$\newcommand{\Reals}{\mathbb{R}}\newcommand{\Vec}{\mathcal{T}}\newcommand{\Brak}[1]{\left\langle #1\right\rangle}$ Just a question about the following exercise.
Exercise
Let $C=\{(x,y,z)\in\mathbb{R}^3|x^2+y^2=1\}\subset\mathbb{R}^3$. The cylinder $C$ can be identified with $M=\mathbb{R}^2\diagdown\{(0,0)\}$ through the diffeomorphism
$$ \psi\colon M\to C,\qquad (\theta,\rho)\mapsto(x=\cos\theta, y=\sin\theta, z=\log\rho)$$
where $(\theta,\rho)$ are the usual polar coordinates in $M$.
The euclidean metric $g$ of $\mathbb{R}^3$ induces a metric $g_C$ on the cylinder $C$.
$(a)$ Write explicitly the matrix of the metric $g_M$ on $M$ (in the $(\theta,\rho)$ coordinates) wich corresponds to the metric $g_C$ on $C$ through the diffeomorphism $\psi$.
$(b)$ Taking into account the formula
$$ \Gamma_{ij}^k=\frac{1}{2}\sum_{l=1}^2g^{kl}\Big(\frac{\partial g_{lj}}{\partial x^i}+\frac{\partial g_{il}}{\partial x^j}+\frac{\partial g_{ij}}{\partial x^l}\Big)\quad i,j,k=1,2$$
determine explicitly the Christoffel symbols of the Levi-Civita connection on $M$ and write down the equations of the geodesics.

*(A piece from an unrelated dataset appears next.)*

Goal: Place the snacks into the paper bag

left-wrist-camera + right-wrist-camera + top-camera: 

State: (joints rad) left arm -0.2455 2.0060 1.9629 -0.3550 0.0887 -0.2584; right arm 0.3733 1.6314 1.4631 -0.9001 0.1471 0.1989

$(c)$ Given $\alpha_0,\alpha_1,\beta_0,\beta_1\in\mathbb{R}$, $\beta_0>0$, verify that the curves
$$t\mapsto (\rho(t)=\beta_0 e^{\beta_1 t}, \theta(t)=\alpha_0+\alpha_1 t) $$ are geodesics in $M$.
Solution
$(a)$ I get $g_M=d\theta^2+\frac{1}{\rho^2}d\rho^2$ and so
$$ g_{M_{ij}}=\begin{bmatrix}1 & 0 \\0 & \frac{1}{\rho^2}\end{bmatrix}$$ and $$ g_{M}^{ij}=\begin{bmatrix}1 & 0 \\0 & \rho^2\end{bmatrix}.$$
So for the eight Christoffel coefficients I get that they are all $0$ except for
$$\Gamma_{22}^2=-\frac{1}{\rho}.$$
But since the equations for the geodesics are given in terms of the Christoffel coefficients by
$$ \left\{ \begin{aligned} \ddot{\theta}(t)+\sum_{i,j=1}^2\Gamma^1_{ij}\dot{\sigma}^i(t)\dot{\sigma}^j(t) &= 0\\ \ddot{\rho}(t)+\sum_{i,j=1}^2\Gamma^2_{ij}\dot{\sigma}^i(t)\dot{\sigma}^j(t) &= 0\\ \end{aligned} \right. $$ where $\sigma(t)=(\sigma^1(t),\sigma^2(t))=(\theta(t),\rho(t))$, this would mean that the only equation which matters in determining the geodesics on the given cylinder is the one involving the $\rho$ coordinate of the given parametrization. One can actually verify (I did it) that the curves given in $(c)$ are geodesics in $M$ (this amounts only to verify that the first component of those curves solves the second order differential equation involving $\rho$ of the system).
I'm just wondering if such a thing is possible, I mean the fact that the only thing that matters is "what $\rho$ does" in order for a curve parametrized by $t$ of that form to be a geodesic on the cylinder.
Secretly, the induced metric on the cylinder $C$ is the Euclidean (!) metric $$ g_{C} = d\theta^{2} + d(\log \rho)^{2} = d\theta^{2} + dz^{2} $$ in the $(\theta, z)$-plane. Consequently, the geodesics are "straight lines parametrized at constant speed". (On the cylinder, these paths trace meridians, helices, or latitude circles.)
Just as your calculations predict, $$ \ddot{\theta}(t) = 0,\qquad \ddot{z}(t) = \frac{\ddot{\rho}(t)}{\rho(t)} - \left(\frac{\dot{\rho}(t)}{\rho(t)}\right)^{2} = \frac{1}{\rho(t)}\left(\ddot{\rho}(t) - \frac{\dot{\rho}(t)^{2}}{\rho(t)}\right) = 0. $$ Note, incidentally, that the geodesic equations decouple, but they're not independent of $\theta$, which must be an affine function of $t$.